• [WORK TO BE COMPLETED]:
Take the entries below and print only the lines from the one with "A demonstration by" through the one with "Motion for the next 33", exactly as they stand, both ends included.

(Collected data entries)
Segment Open

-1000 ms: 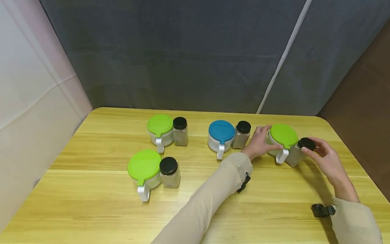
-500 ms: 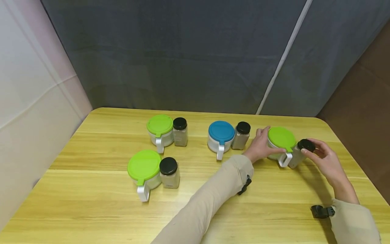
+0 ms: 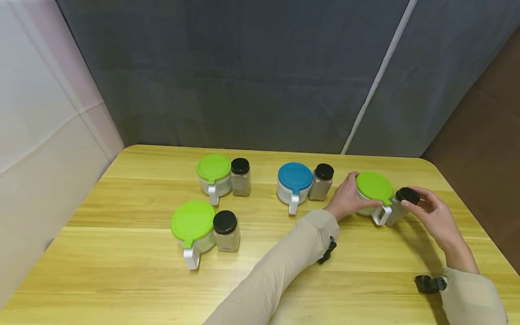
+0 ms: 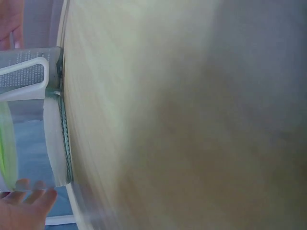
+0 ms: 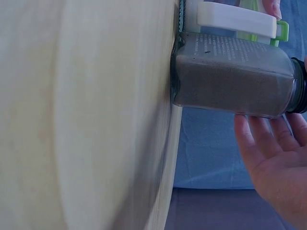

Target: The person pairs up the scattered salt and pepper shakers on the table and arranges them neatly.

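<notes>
My left hand [image 3: 347,197] grips a clear seasoning pot with a green lid [image 3: 374,185] at the right of the table. Its thumb lies along the lid's front edge, near the white handle [image 3: 382,215]. In the left wrist view, the fingertips [image 4: 36,191] press the pot's side. Right beside this pot stands a square glass spice jar [image 5: 235,76] with a black cap [image 3: 407,195], filled with greyish-brown powder. My right hand [image 3: 440,219] holds it by the cap and upper side, from the right. The jar's base meets the wooden table in the right wrist view.
Left of my hand, a blue-lidded pot [image 3: 295,177] stands beside a black-capped jar [image 3: 322,184]. Two green-lidded pots, one behind [image 3: 214,168] and one in front [image 3: 192,221], each have a jar beside them. A dark curtain [image 3: 243,81] hangs behind the table [image 3: 134,271].
The green-lidded pot in my left hand has shifted slightly left and nearer, and its handle has turned towards the right. The spice jar in my right hand has barely moved.
</notes>
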### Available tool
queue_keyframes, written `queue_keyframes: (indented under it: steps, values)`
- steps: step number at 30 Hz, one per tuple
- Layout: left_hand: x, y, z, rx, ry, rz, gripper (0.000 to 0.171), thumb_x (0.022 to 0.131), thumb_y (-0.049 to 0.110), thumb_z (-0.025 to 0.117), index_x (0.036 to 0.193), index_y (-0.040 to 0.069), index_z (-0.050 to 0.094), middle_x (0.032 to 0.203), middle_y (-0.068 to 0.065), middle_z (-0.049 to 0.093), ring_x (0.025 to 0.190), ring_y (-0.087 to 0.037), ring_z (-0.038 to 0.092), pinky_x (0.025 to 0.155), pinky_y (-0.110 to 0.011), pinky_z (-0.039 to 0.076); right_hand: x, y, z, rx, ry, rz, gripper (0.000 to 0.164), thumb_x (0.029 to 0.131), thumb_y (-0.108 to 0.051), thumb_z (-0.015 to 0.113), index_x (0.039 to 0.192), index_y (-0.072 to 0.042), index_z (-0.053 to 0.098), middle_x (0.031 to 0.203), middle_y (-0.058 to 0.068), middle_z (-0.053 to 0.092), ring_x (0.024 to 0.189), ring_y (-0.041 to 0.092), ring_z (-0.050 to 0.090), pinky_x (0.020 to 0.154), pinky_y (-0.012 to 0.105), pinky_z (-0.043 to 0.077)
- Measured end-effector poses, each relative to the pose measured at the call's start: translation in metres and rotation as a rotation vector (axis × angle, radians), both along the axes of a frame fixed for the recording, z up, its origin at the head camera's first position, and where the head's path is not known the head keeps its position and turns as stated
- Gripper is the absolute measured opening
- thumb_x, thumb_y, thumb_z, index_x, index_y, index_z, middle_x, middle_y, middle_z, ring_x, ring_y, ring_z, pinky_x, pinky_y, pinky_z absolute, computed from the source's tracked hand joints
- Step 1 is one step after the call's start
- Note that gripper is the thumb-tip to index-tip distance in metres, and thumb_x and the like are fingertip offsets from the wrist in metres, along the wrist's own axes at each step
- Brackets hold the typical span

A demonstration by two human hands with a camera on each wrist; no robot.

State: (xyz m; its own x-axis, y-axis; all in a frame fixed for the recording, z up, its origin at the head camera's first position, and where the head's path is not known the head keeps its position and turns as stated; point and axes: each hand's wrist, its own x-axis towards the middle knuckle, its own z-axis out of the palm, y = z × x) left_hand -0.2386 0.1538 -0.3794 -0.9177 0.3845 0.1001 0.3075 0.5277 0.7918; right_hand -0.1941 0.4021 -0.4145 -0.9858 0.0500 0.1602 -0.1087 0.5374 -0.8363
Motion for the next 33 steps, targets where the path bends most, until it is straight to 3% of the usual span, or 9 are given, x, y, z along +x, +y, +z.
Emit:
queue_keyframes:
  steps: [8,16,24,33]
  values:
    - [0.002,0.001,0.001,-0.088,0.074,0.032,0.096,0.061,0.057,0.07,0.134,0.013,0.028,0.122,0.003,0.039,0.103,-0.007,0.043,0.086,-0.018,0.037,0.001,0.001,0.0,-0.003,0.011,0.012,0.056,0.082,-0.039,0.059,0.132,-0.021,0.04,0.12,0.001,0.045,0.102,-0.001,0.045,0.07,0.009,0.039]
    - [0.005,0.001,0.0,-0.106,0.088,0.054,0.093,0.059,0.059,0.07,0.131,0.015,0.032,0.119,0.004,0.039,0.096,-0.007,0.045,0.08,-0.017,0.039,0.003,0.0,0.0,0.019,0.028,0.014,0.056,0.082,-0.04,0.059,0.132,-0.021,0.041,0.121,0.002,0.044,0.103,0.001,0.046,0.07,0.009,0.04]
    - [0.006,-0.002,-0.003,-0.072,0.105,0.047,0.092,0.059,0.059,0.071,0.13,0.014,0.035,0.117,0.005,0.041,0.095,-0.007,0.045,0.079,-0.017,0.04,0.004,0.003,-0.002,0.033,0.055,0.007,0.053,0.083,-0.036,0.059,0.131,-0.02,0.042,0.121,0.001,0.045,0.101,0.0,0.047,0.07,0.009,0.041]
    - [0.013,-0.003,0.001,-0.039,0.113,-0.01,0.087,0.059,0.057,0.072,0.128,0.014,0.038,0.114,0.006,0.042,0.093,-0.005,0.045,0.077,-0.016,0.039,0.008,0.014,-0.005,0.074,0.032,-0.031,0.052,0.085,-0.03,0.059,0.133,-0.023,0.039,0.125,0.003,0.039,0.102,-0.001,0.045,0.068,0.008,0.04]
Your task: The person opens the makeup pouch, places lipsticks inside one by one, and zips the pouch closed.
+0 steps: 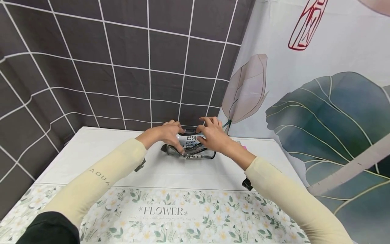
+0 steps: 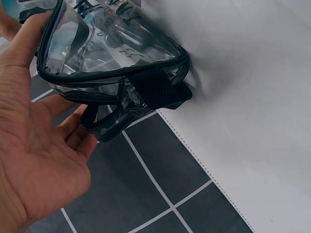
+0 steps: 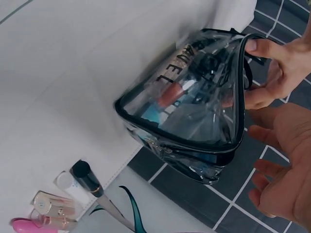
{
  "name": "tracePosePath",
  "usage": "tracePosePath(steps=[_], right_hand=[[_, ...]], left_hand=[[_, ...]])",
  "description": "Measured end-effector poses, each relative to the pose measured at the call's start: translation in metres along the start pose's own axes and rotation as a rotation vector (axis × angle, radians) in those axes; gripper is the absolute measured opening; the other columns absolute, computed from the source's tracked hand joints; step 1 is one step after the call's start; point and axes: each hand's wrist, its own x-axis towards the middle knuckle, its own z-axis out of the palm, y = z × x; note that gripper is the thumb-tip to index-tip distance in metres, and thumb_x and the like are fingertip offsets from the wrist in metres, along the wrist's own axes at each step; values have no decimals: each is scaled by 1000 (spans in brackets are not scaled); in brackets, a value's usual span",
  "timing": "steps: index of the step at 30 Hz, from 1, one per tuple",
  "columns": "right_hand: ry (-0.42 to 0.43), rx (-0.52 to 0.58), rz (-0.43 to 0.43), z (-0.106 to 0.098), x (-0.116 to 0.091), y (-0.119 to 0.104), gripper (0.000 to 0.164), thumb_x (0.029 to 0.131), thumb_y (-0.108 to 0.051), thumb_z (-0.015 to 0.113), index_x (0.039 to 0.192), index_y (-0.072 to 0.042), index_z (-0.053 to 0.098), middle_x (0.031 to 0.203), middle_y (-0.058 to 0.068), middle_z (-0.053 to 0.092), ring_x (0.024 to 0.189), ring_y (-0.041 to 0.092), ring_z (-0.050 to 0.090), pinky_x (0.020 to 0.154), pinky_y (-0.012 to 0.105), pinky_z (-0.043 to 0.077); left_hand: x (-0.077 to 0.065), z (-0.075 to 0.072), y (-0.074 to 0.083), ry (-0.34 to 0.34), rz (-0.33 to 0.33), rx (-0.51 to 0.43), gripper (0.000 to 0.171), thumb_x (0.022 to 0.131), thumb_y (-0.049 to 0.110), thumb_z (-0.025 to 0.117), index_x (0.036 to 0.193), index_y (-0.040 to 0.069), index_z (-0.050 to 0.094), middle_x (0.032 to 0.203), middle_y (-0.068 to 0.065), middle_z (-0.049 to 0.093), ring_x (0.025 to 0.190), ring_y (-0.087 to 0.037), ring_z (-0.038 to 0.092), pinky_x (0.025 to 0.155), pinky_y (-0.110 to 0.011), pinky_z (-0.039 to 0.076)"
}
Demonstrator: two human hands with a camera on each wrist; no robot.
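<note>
Near the back edge of the surface (image 1: 97, 144) sits a clear bag (image 3: 194, 116) with black edging and dark lettering on its front. Some reddish and turquoise shapes show through the plastic, though I can't tell what they are. My left hand (image 1: 168, 134) grips its upper edge on my left side, thumb in front and fingers bent behind. My right hand (image 1: 214, 137) is at the other end, fingers apart and loosely bent; whether they touch the plastic, I can't tell. To the right of the bag, partly behind my forearm as I look down, small things lie close together: a black-capped stick (image 3: 87, 177), a white tube (image 3: 70, 187), a little bottle (image 3: 53, 204) and a bright pink item (image 3: 34, 225). Nearer me, a flowered mat (image 1: 176, 230) runs beneath my cream sleeves (image 1: 91, 179). Behind everything hangs a dark gridded cloth (image 1: 131, 47), with a leaf-printed cloth (image 1: 323, 112) on my right.
</note>
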Motion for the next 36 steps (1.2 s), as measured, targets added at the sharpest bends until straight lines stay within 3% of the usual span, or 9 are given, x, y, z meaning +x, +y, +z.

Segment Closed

• [EXERCISE RESULT]:
A demonstration by two human hands with a camera on each wrist; no robot.

State: (xyz m; its own x-axis, y-axis; all in a frame fixed for the recording, z up, its origin at the head camera's first position, and where the head's path is not known the head keeps its position and turns as stated; point and axes: each hand's wrist, its own x-axis towards the middle knuckle, its own z-axis out of the palm, y = z × x) left_hand -0.2386 0.1538 -0.3794 -0.9177 0.3845 0.1001 0.3075 0.5277 0.7918; right_hand -0.1941 0.4021 -0.4145 -0.9858 0.0500 0.1602 -0.1087 0.5374 -0.8363
Motion for the next 33 steps, targets where the path bends most, until it is straight to 3% of the usual span, or 9 are given, x, y, z along +x, +y, +z.

There is no additional output for this exercise.